Plants are patients for this aspiring doctor
By Leah Jones
“Oh, I have always been a little nerd,” said LeAnn Lux. “I grew up playing with beakers and test tubes, and I would be upstairs and would mix anything I could with water and I would show my family my potion to show them how scientific it was.”
Lux still enjoys working with beakers and test tubes. Today, the senior plant science major from Shelbyville, Indiana, studies different diseases and how they affect plants in the Field Crop Pathology lab. One of her projects involves isolating a single pathogen to infect a corn or soybean plant, and observing its effects on the plant.
“I value the trial and error of projects and the puzzle of trying to figure out how to get a solution if the project didn’t work,” Lux said. “Never knowing what to expect keeps me on my toes.”
Lux has spent much of her college career working in the lab, but she always knew she wanted something more. So, she combined her lab and greenhouse research with work in the field.
“I have always said that I wanted to be a plant doctor,” Lux said. “I like being able to go out to the field and see the difference between two different hybrids. And being able to get my hands dirty to see the differences between the two is much better than being stuck behind a computer all day.”
She had a chance to get her hands dirty last summer when she interned for a field agronomist at Pioneer. The experience showed her the real-world implications of her lab research. She realized just how much she was accomplishing for farmers in the lab, greenhouse, and field.
“I had only ever seen the disease growing on a plate in the lab and thought the diseases were only growing because we were making them grow,” she said. “So, seeing them out in the real world and not in a controlled environment was really cool.”
The internship was perfect because Lux aspires to become a field agronomist — a person farmers call to diagnose problems in their fields.
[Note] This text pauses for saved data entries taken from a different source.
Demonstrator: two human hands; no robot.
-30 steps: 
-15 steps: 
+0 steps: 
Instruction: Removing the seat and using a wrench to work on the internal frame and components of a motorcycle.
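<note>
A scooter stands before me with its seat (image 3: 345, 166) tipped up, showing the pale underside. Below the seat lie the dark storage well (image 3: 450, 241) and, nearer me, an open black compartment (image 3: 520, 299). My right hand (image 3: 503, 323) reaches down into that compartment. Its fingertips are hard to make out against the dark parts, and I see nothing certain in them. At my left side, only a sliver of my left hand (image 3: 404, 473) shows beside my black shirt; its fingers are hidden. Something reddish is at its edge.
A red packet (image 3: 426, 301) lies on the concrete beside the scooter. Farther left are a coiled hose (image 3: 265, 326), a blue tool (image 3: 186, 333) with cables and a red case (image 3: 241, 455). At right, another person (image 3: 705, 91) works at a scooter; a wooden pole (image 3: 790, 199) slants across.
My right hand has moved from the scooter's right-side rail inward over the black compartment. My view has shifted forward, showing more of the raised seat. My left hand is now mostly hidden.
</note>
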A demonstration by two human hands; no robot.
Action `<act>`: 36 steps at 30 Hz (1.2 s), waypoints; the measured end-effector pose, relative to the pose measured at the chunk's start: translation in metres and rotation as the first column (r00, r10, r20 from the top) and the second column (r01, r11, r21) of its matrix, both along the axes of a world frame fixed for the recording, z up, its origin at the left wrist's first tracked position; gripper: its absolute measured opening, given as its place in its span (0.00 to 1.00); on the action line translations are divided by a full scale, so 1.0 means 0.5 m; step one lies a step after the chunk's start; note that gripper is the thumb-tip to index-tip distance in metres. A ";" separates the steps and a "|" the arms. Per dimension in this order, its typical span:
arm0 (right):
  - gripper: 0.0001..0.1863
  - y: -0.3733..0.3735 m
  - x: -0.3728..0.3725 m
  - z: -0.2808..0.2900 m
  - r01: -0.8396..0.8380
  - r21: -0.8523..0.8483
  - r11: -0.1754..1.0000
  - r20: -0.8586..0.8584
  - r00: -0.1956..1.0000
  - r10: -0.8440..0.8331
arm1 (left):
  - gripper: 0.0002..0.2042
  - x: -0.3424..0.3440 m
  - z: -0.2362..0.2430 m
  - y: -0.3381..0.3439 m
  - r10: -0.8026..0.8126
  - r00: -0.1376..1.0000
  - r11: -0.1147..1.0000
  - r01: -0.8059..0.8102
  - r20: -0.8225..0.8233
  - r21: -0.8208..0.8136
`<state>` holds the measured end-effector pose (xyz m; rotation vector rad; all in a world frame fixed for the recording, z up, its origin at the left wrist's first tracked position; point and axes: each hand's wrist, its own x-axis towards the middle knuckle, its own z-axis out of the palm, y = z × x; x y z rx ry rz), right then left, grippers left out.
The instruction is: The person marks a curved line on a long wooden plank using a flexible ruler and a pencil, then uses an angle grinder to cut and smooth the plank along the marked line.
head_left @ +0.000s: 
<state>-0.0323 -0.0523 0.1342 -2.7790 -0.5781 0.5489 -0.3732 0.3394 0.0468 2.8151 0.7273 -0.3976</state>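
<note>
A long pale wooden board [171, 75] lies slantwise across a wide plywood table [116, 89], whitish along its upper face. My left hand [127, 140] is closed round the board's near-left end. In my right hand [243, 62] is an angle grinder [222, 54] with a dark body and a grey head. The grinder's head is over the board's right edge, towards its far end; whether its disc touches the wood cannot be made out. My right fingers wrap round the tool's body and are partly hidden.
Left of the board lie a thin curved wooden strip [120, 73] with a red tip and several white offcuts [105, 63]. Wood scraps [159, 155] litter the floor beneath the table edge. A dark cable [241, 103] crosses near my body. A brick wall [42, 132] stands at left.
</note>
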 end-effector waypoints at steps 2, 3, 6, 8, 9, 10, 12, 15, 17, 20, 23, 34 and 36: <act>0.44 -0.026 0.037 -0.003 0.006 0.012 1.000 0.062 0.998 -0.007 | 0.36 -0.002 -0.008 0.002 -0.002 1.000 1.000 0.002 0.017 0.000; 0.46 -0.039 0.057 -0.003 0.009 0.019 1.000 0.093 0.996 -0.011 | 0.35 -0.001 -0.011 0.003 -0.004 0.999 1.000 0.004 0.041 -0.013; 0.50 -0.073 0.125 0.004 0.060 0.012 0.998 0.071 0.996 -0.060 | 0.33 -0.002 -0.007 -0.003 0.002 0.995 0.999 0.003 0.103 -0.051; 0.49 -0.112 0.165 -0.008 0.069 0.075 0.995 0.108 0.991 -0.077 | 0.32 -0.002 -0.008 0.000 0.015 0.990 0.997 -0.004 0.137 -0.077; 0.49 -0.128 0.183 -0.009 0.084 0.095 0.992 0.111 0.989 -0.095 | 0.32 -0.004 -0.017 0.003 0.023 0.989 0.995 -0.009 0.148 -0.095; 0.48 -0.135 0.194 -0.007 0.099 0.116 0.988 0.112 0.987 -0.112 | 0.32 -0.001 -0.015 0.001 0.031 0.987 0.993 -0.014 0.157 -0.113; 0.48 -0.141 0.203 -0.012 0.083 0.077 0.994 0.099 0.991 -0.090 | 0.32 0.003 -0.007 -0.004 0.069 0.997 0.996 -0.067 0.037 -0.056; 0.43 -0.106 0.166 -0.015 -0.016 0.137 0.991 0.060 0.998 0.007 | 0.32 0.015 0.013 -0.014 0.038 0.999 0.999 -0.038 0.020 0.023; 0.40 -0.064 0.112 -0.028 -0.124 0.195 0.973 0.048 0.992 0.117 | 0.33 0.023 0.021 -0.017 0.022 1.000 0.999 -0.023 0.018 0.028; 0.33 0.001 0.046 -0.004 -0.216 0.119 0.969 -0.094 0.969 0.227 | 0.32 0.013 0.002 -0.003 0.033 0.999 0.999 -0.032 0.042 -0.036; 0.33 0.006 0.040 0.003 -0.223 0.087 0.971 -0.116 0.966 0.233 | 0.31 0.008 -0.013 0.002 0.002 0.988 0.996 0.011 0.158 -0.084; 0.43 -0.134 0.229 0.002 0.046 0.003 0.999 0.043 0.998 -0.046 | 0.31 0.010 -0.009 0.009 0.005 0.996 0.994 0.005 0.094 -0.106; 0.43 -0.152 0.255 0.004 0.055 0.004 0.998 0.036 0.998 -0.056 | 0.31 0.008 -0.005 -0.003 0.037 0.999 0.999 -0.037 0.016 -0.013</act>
A correct diagnosis relies on many factors, and Lux loves the challenge. But she also admires the relationships these professionals build.
“I like the idea of being a field agronomist, because I get to have interactions with farmers, continuously learn, and am able to educate the people around me,” Lux said.
Lux always had an interest in the science of farming. She grew up on her family’s grain farm, and she knew she wanted to study agriculture, but she also found a passion for agriculture during her time at Purdue.
These days, you can find Lux working on her own research project in the greenhouse. She’s studying soybean plants and hopes her work will make an impact on the agriculture industry in years to come.
And it all started with mixing potions as a kid.
“I wanted to do this when I was little and now I actually get to,” she said.
The grass is always greener in new work
By Leah Jones
LeAnn Lux is taking being a “plant doctor” very seriously these days.
The senior plant science major from Shelbyville, Indiana, got her start working with row crops like corn and soybeans, but she has expanded to include other crop plants. Lux currently works in the Turf Science lab, where she is assisting in a study that examines which fungicides work best on different pathogens.
The science is the same for turf and row crops, Lux said, but working with turf is just one more way she can fulfil her dream of becoming a “plant doctor,” which can include all plants instead of just agricultural production crops.